Deep in the night, when the air is quiet and still, the eerie sound of distant trains sometimes floats through the forest. This soundscape was recorded near Brockenhurst at 11pm.
Category: Soundscapes
Arrive, Depart
I recorded this one quiet, early morning at Brockenhurst Railway Station. A train arrives and departs. The varied different sounds are quite amazing, and I loved the way that, after the train departed, gradually the sound of the rails faded away and nature took over once again.
Dawn Rechorused
A sound art composition, Dawn Rechorused takes a recording of the dawn chorus running initially at normal speed. Then, as the piece progresses, the birdsong gets slower. First to 1/2 then 1/4 then 1/8 of the original speed using imperceptible crossfades. I think it’s amazing how the birdsong changes. When it gets really slow it sounds almost tropical.
It serves to show the fascinating melodic variations of garden birds.
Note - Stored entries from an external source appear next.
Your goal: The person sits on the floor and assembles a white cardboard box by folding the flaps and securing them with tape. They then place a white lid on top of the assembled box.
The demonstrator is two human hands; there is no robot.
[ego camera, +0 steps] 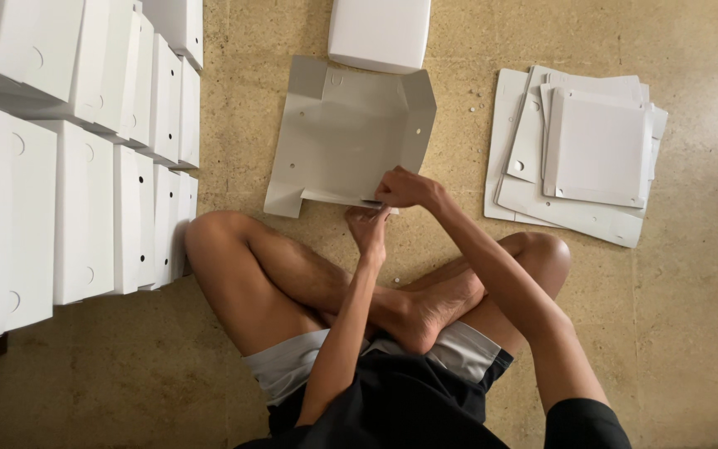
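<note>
A flat grey-white cardboard box blank lies on the floor in front of my crossed legs, its side flaps partly raised. My right hand pinches the blank's near edge from above. My left hand holds the same near edge from below, fingers curled against the fold. Both hands meet at the flap's near right corner.
Rows of folded white boxes stand stacked at the left. One finished white box sits just beyond the blank. A pile of flat unfolded blanks lies on the floor to the right. The floor is speckled tan stone.
</note>
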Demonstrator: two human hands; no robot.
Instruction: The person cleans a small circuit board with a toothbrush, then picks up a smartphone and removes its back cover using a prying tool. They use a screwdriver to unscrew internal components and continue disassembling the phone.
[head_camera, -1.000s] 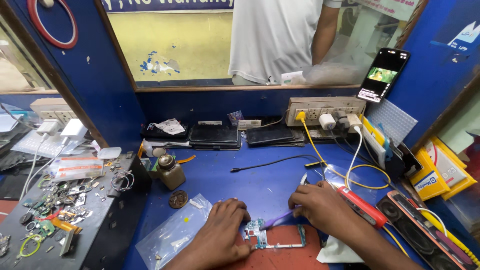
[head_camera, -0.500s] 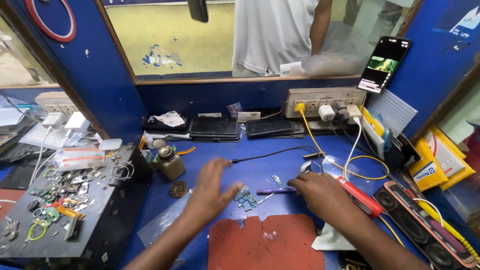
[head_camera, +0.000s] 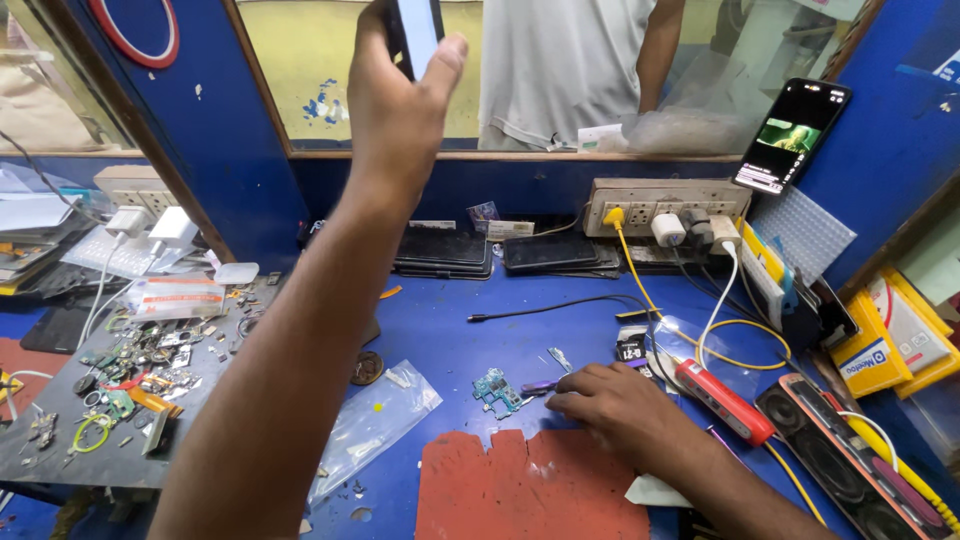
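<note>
Up near the top edge of the view, the phone (head_camera: 417, 30) shows as a slim dark slab with a pale, glossy face, cut off by the frame so that only its lower part is visible. It stands roughly upright in the left hand (head_camera: 395, 110), which is raised high in front of the window ledge (head_camera: 500, 155); the thumb presses one side and the fingers wrap the other, so the hand is closed firmly around the phone. Down on the blue bench (head_camera: 440, 320), the right hand (head_camera: 615, 410) lies low with its fingers loosely curled and partly spread, the fingertips touching a thin purple tool (head_camera: 537, 385); whether they actually pinch it cannot be told. Just left of that tool lies a small green circuit board (head_camera: 495, 388), apart from the fingers. A red mat (head_camera: 525, 490) sits just below the right hand, and a clear plastic bag (head_camera: 372, 425) lies to its left. Behind the window stands a person in a white shirt (head_camera: 560, 70).
</note>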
The more the original is slowed down, the more varied and unusual the bird’s melodies become. Things that can’t be distinguished at normal speed become clear. Although it’s old-fashioned, slowing down analogue reel to reel tape in this way presents a much more organic and natural quality than trying to slow down modern digital recordings.
Ripples
A gentle ambient music piece that combines a forest stream with a soft Fender Rhodes electric piano composition. This was recorded on a pair of linked, vintage valve Brenell and Ferrograph, early 1960’s tape recorders connected together by a loop of tape to form a time lag accumulation tape delay (a technique from the world of 1960’s experimental tape music). The intention here was to try to create music to capture the way that ripples in the forest stream sparkle and dance in the morning sunlight.
Springtime
This soundscape recording captures Springtime in The New Forest, with a bubbling stream, and the sound of a cuckoo and woodpecker adding to the woodland ambience.
Ponysales
A Sound Art composition created from raw material recorded at the Autumn Beaulieu Road Pony Sales. The idea was to create an organic piece that features the commoners, the sound of the ponies and the auctioneer, but compose it so that it has some unusual “listen again” elements, such as the modification of the auctioneer’s patter into a rhythmic pattern.
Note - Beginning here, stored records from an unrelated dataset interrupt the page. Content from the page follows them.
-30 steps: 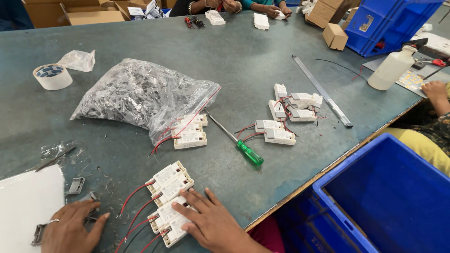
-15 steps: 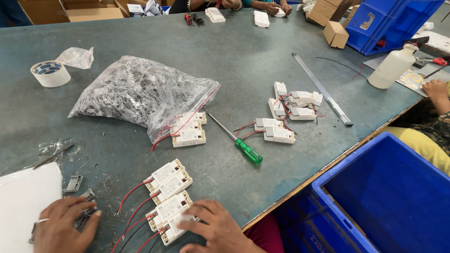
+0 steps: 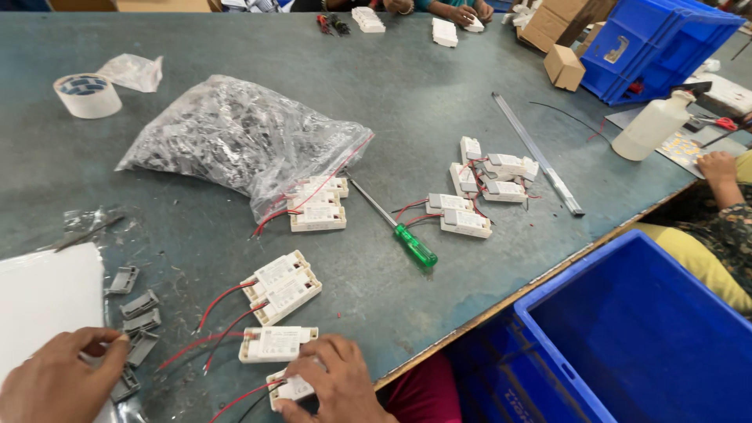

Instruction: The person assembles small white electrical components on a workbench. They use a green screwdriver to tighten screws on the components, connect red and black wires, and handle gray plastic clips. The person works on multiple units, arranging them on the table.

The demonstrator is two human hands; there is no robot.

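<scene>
The right hand [image 3: 337,384] presses flat on a white driver box [image 3: 291,387] at six o'clock on the bench [image 3: 439,102], steadying it. At eight o'clock, the left hand [image 3: 59,380] pinches a grey clip [image 3: 125,384], beside spare clips [image 3: 139,313].

**Covered, cropped and too small to read**

The right hand [image 3: 338,385] lies over a white module [image 3: 291,387], hiding most of its case; the frame's lower edge cuts off the wrist. The left hand [image 3: 59,380] is cropped at the bottom corner and covers part of a grey clip [image 3: 125,384]. The white sheet [image 3: 43,298] runs off the left edge. The contents of the clear plastic bag [image 3: 235,141] are a grey jumble, each piece too small to tell. A co-worker's hand [image 3: 717,168] is cut by the right edge. Hands at the top edge [image 3: 462,12] show only in part.
</scene>
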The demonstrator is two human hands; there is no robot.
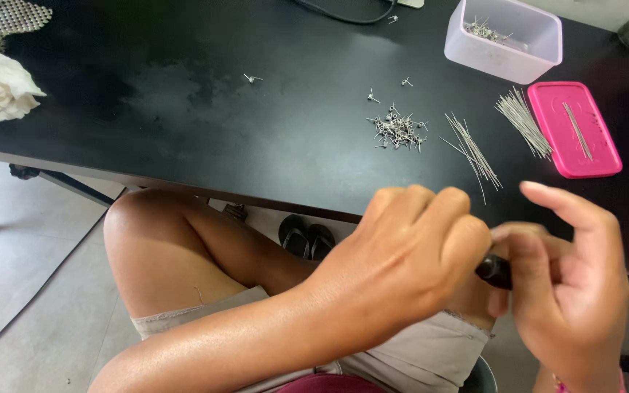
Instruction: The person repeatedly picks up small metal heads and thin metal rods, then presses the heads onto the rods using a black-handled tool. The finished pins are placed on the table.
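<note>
Both hands, left grip (pixel 409 255) and right grip (pixel 562 284), clasp a black tool (pixel 494 271) below scattered pins (pixel 398 131).

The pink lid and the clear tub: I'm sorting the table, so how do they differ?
The pink lid lies flat and opaque; the clear tub stands open, deep and translucent. The lid carries a few long straight wires; the tub holds small metal studs. Both are rounded rectangles on the black table.

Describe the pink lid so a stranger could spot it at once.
Start at the black table and go to its far right edge. Just below the translucent white box lies a flat pink lid with rounded corners. It is the only bright pink thing there, with a few thin metal wires resting on it.
</note>
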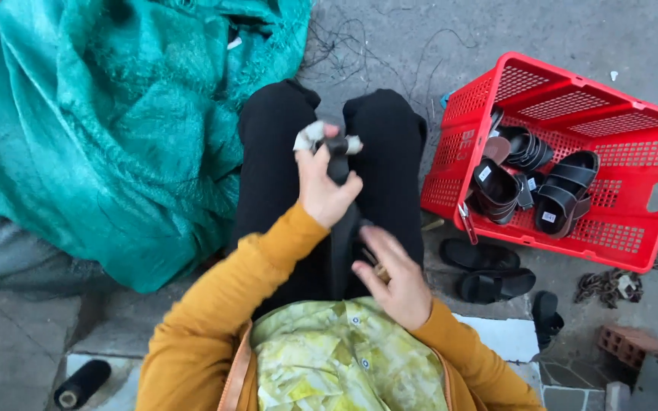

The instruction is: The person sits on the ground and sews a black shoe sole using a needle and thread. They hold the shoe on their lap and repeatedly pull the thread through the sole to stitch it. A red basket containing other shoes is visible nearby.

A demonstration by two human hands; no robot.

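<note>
Red crate (pixel 634 144), black sandals (pixel 565 190), teal sack (pixel 108 129), mustard sleeves (pixel 215 320).

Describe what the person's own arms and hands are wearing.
Both arms are covered to the wrist by long mustard-orange sleeves of a soft, slightly creased fabric. The left hand has whitish tape or cloth wraps around a couple of fingertips. The right hand is bare, with no glove. No watch or ring can be made out on either.

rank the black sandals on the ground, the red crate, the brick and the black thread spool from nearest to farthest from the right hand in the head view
From the right hand:
1. black sandals on the ground, just to its right
2. red crate, farther right and up
3. brick, far lower right
4. black thread spool, far lower left
</note>
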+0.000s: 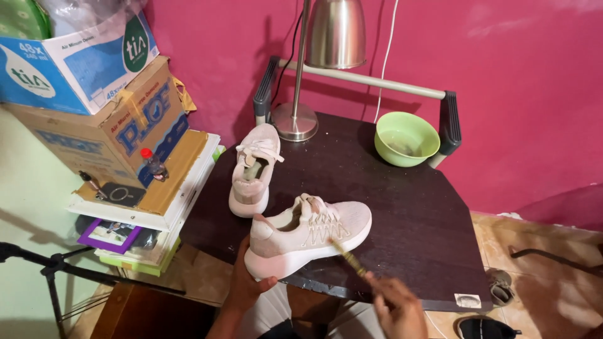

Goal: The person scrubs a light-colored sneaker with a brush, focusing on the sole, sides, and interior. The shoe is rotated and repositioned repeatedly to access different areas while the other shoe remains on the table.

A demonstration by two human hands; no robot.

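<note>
The left hand (244, 282) gripped the heel of a pale pink shoe (308, 233) that lay near the front edge of the dark worktop (408, 213), its toe pointing right, while the right hand (397, 307) was closed around a thin brush (349, 257) whose tip met the shoe's side below the laces. A second pink shoe (254, 169) stood just behind the first, its toe pointing away, near the base of a metal lamp (295, 120). A green bowl (407, 138) sat at the far right, and cardboard boxes (100, 113) were stacked on a shelf at the left.
</note>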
The Beaulieu Road pony sales yard is located on the Lyndhurst to Beaulieu road about three miles from Lyndhurst. The main pony sales occur late in the year there. All the New Forest ponies are rounded up by Agisters and commoners, taken off the Open Forest, counted and then health checks and necessary treatments given. The pony sales that occur soon afterwards provide the animals owners, (known as New Forest Commoners) the chance to sell their livestock, or to purchase more.
Here Comes the Rain
A soundscape composition that commences with a single drip of rain, and gradually turns into a veritable New Forest downpour.
In a Bluebell Wood
An ambient music composition. The natural soundscape of a bluebell wood recorded near New Park Manor in The New Forest, is combined here with an electric piano fed through a pair of Uher reel-to-reel tape recorders to create a softly disintegrating analogue tape echo. The piece aims to evoke the gentle movement of the bluebells in the Spring breeze.
Slow Stream
What does a forest stream sound like when slowed down, especially when the trickles and bubbles become unusual rhythmic structures?
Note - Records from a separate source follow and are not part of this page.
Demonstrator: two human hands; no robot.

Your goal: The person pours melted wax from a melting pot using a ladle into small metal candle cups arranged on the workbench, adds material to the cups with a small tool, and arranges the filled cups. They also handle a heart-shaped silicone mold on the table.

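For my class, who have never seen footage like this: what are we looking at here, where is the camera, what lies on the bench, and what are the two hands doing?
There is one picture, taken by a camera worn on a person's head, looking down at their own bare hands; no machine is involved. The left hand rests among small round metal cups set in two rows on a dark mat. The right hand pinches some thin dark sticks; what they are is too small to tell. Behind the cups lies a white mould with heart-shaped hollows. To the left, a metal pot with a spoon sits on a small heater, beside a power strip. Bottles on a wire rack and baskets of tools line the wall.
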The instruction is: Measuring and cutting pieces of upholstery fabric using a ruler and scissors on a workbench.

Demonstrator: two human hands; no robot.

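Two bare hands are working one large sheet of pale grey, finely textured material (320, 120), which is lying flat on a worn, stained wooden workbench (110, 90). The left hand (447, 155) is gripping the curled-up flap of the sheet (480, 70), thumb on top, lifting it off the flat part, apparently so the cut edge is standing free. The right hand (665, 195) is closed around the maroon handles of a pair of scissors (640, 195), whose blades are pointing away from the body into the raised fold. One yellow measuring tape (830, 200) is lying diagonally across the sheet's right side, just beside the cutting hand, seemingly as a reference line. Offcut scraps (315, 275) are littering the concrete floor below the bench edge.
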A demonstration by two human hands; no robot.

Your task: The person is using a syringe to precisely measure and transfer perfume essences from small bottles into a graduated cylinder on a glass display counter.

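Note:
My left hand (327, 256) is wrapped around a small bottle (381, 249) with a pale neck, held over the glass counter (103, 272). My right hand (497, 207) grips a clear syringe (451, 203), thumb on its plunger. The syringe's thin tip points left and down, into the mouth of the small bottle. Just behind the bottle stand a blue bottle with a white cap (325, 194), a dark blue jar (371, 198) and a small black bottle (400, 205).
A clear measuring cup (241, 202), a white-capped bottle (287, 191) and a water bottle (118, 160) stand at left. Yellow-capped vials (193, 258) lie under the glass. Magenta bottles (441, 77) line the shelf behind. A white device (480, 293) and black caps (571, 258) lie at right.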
This is a Sound Art piece and developed from crossfading four different sound sources together. Some of them have been slowed down by recording them onto magnetic tape on an elderly Ferrograph reel-to-reel machine, to as much as 1/64th of their normal speed to reveal the hidden and unusual sounds present. I recorded the source material along the Ober Water forest stream near Brockenhurst.
The piece starts with the stream at normal speed and then bit by bit, it gets progressively slower, and interesting rhythms start to emerge.
A Bend in the Stream
This was recorded at a bend in a forest stream that runs through the Ornamental Drive near Blackwater on a winter’s morning in February 12th 2016. Listen for the sounds of the stream as it runs around some half-submerged logs that create gentle clunks and bumps.
A variety of microphones were used for this recording, including underwater hydrophones that I dropped into the stream, plus contact microphones that pick up the vibrations of the water on the logs.